I have probably tried all the products out there concerning make up and skin care along the Loreal and Lancome lines (as well as Givenchy and Chanel). I've always used Lancome and have always been extremely satisfied with it, makeup and skincare wise. However, at some point I was wondering why I should spend so much money on one product when I can get the Loreal brand so much cheaper for the same quality. I bought a Loreal day cream to replace my finished Lancome one and wore it for the first time to go to work. I work in an environment that has many black lights, and as everyone knows, blacklights show things that are quite unseeable by the human eye. More than one person were asking me why my face was green! When I went upstairs into regular light, my skin looked perfect with my make-up etc on.
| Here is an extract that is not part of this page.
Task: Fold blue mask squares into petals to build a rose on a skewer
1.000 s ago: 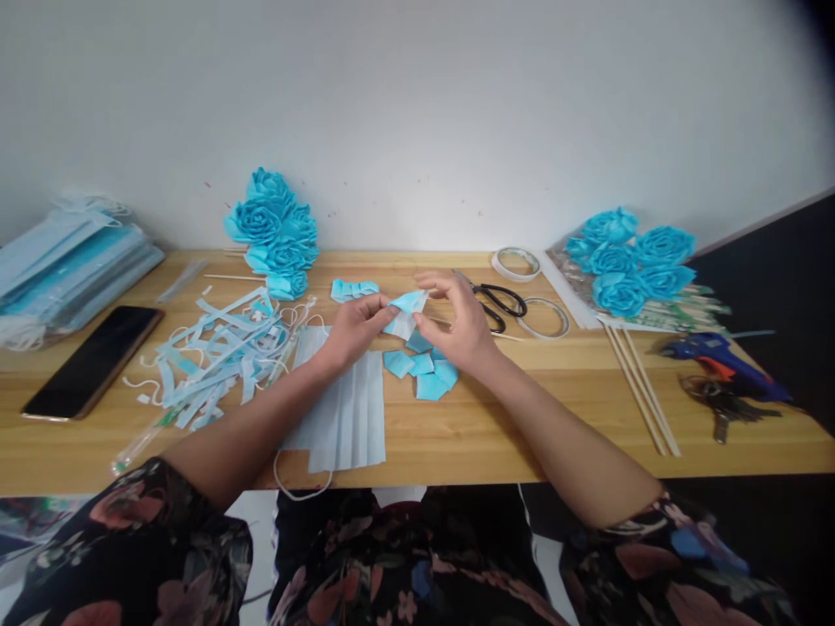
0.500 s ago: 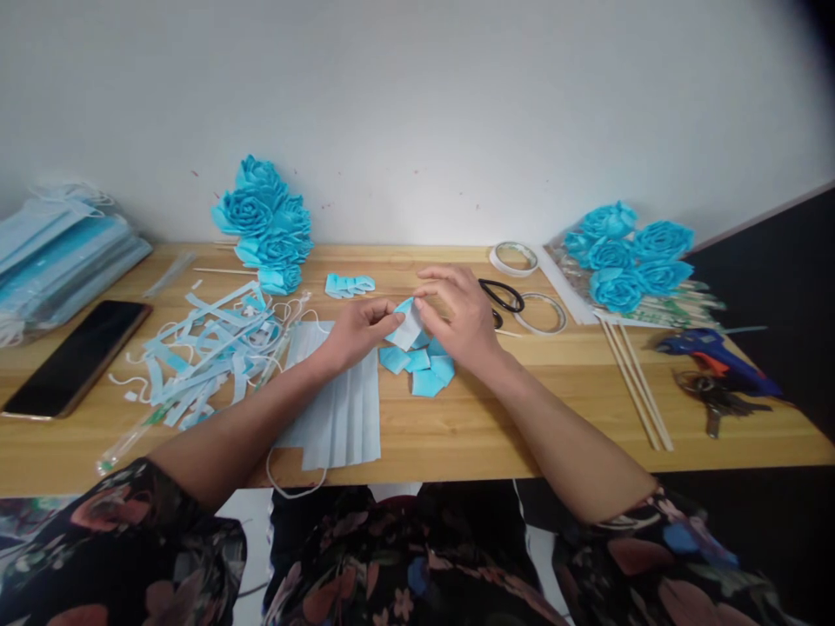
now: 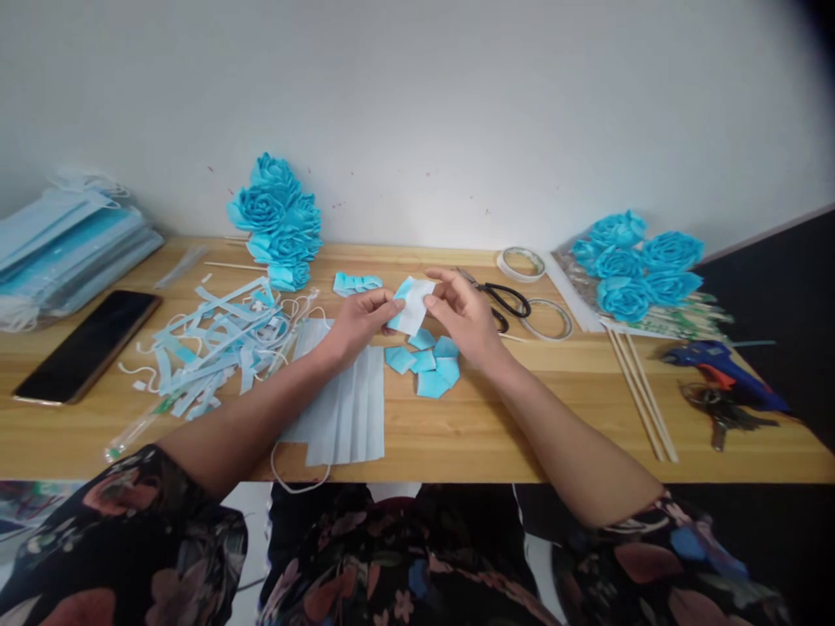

So I went to check in a mirror in the dark with only a black light on and I realised that there was a neon green mask like film on my whole face!!! That means that the cream never penetrated and my skin never drank it and it stayed there on the surface, gooey, alien green and eerie. Since then I never buy and drugstore products and prefer to spend a little bit more money on something that I'm sure is working properly. Drugstore mascaras always flake after about 5 hours (i work for a full 9 hours night time) and the lipglosses always gathers around the corners of the mouth, it dries and stays there and can also be seen at an opaque glaze in the black light. I stick to Lancome for lip gloss and skincare, MAC for everything else and Dior for mascaras.


----------